Wang Lizhong, Habuchi Tomonori, Mitsumori Kenji, Li Zhenhua, Kamoto Toshiyuki, Kinoshita Hidefumi, Tsuchiya Norihiko, Sato Kazunari, Ohyama Chikara, Nakamura Akira, Ogawa Osamu, Kato Tetsuro
Department of Urology, Akita University School of Medicine, Akita, Japan.
Int J Cancer. 2003 Jan 1;103(1):116-20. doi: 10.1002/ijc.10793.

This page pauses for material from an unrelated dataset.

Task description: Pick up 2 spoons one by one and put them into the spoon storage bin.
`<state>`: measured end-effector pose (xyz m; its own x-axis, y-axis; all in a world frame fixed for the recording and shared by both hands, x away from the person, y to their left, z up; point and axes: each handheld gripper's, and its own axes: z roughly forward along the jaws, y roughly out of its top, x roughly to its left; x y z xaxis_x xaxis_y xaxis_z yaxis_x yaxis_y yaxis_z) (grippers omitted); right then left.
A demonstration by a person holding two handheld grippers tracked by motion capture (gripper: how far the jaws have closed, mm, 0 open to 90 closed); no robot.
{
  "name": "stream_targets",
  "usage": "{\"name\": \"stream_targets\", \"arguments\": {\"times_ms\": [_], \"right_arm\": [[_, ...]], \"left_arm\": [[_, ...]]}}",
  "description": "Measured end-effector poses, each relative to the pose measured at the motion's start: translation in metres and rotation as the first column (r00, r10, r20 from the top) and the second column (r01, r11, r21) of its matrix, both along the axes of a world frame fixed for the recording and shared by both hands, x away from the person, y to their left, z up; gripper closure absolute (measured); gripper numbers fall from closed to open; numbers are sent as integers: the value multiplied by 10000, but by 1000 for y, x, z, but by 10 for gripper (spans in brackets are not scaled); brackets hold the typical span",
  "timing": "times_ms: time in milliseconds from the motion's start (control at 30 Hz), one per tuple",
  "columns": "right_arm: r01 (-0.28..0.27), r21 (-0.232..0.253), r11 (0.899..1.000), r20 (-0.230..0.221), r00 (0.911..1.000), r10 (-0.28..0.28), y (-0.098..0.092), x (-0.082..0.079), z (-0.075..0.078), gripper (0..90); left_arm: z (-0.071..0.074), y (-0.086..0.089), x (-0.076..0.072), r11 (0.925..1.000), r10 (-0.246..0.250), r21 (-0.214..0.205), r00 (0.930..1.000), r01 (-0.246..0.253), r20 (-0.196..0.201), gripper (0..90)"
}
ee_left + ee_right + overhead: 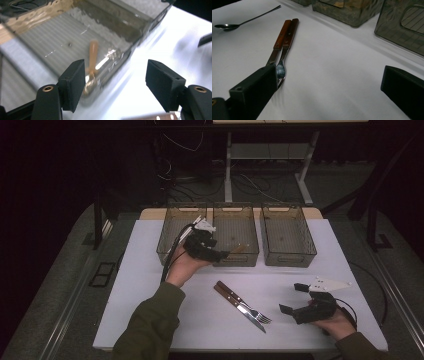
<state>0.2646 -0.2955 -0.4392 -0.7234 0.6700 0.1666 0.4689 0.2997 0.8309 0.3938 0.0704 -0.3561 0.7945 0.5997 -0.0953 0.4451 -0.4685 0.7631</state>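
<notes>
My left gripper (220, 251) hovers at the front left corner of the middle smoky plastic bin (235, 208), its jaws open with nothing between them. Seen past those jaws (116, 72), a wooden-handled utensil (93, 56) lies inside that bin, leaning against its front wall (117, 62). A knife (239, 306) and a fork (246, 302) with brown wooden handles lie side by side on the white table (310, 265). My right gripper (292, 298) rests open just right of them. In the right gripper view its jaws (332, 82) are wide apart, with the fork (287, 42) and knife (277, 42) ahead at the left.
Three bins stand in a row at the table's back: the left bin (170, 251), the middle one and the right bin (287, 259). A metal spoon (227, 25) lies farther off on the table. Dark floor, cables and desk legs lie beyond.
</notes>
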Motion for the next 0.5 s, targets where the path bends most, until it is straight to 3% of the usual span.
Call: {"name": "stream_targets", "arguments": {"times_ms": [333, 500], "right_arm": [[116, 4, 9999, -76, 9999, -116, -1, 0, 0, 9], [108, -30, 9999, -45, 9999, -108, 0, 1, -1, 8]], "left_arm": [[-12, 43, -37, 9980, 637, 21, 9975, -638, 304, 319], [-22, 62, -49, 9945, 1025, 163, 9939, -1032, 397, 395]]}}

CCND1 mRNA is alternatively spliced to produce 2 transcripts, and the splicing pattern may be modulated by a frequent A870G single-nucleotide polymorphism within the conserved splice donor site of exon 4. Several studies have suggested a significant association between the CCND1 genotype and onset or progression of various cancers. To investigate the correlation of the polymorphism with genetic susceptibility to PCa and its disease status, we examined the polymorphism in 214 cases of PCa, 234 cases of BPH and 254 male controls. The CCND1 A allele was more frequently observed in the PCa group (p = 0.015) and the BPH group (p = 0.018) than the control group. Men with the AA genotype had an increased risk of PCa (aOR = 1.93, 95% CI 1.13-3.30, p = 0.016) and BPH (aOR = 1.84, 95% CI 1.09-3.09, p = 0.023) compared to those with the GG genotype. No significant association was observed when men with the AG genotype were compared to those with the GG genotype (PCa: aOR = 1.00, 95% CI 0.65-1.54, BPH: aOR = 0.91, 95% CI 0.60-1.39). The risk of PCa associated with the AA genotype appeared to be stronger in men aged 73 years or younger (aOR = 2.89, 95% CI 1.38-6.01, p = 0.005), whereas no association was found in men older than 73 years (aOR = 1.02, 95% CI 0.44-2.34). No significant difference in genotype frequency was found among patients with low-, intermediate- and high-grade tumors (p = 0.730) or between patients with localized and metastatic PCa (p = 0.679). However, in patients with high-grade or metastatic PCa, a significantly increased risk associated with the AA genotype compared to controls was observed, while no significant results were found in those with low/intermediate or localized PCa. The A allele of the CCND1 A870G polymorphism was recessively associated with susceptibility to PCa and BPH in a Japanese population, giving a 2-fold increased risk of PCa and BPH in men with the AA genotype compared to those with the GG genotype. Although the risk of PCa associated with the AA genotype appeared to contribute especially to men aged 73 years or younger and the A allele may be associated with disease status of PCa, these conjectures require validation in future studies on a larger number of subjects.
CCND1信使核糖核酸(mRNA)可通过可变剪接产生2种转录本,其剪接模式可能受外显子4保守剪接供体位点内常见的A870G单核苷酸多态性调控。多项研究表明CCND1基因与多种癌症的发生或进展之间存在显著关联。为了研究该多态性与前列腺癌(PCa)遗传易感性及其疾病状态的相关性,我们检测了214例PCa患者、234例良性前列腺增生(BPH)患者和254名男性对照者的该多态性。与对照组相比,在PCa组(p = 0.015)和BPH组(p = 0.018)中,CCND1 A等位基因的出现频率更高。与GG基因型男性相比,AA基因型男性患PCa(优势比[aOR]=1.93,95%可信区间[CI]1.13 - 3.30,p = 0.016)和BPH(aOR = 1.84,95%CI 1.09 - 3.09,p = 0.023)的风险增加。与GG基因型男性相比,AG基因型男性未观察到显著关联(PCa:aOR = 1.00,95%CI 0.65 - 1.54;BPH:aOR = 0.91,95%CI 0.60 - 1.39)。与AA基因型相关的PCa风险在73岁及以下男性中似乎更强(aOR = 2.89,95%CI 1.38 - 6.01,p = 0.005),而在73岁以上男性中未发现关联(aOR = 1.02,95%CI 0.44 - 2.34)。在低级别、中级别和高级别肿瘤患者中(p = 0.730)或局限性和转移性PCa患者之间(p = 0.679),未发现基因型频率有显著差异。然而,在高级别或转移性PCa患者中,与对照组相比,观察到AA基因型相关风险显著增加,而在低/中级别或局限性PCa患者中未发现显著结果。在日本人群中,CCND1 A870G多态性的A等位基因与PCa和BPH易感性呈隐性关联,与GG基因型男性相比,AA基因型男性患PCa和BPH的风险增加2倍。尽管与AA基因型相关的PCa风险似乎尤其在73岁及以下男性中起作用,且A等位基因可能与PCa的疾病状态相关,但这些推测需要在未来更多受试者的研究中得到验证。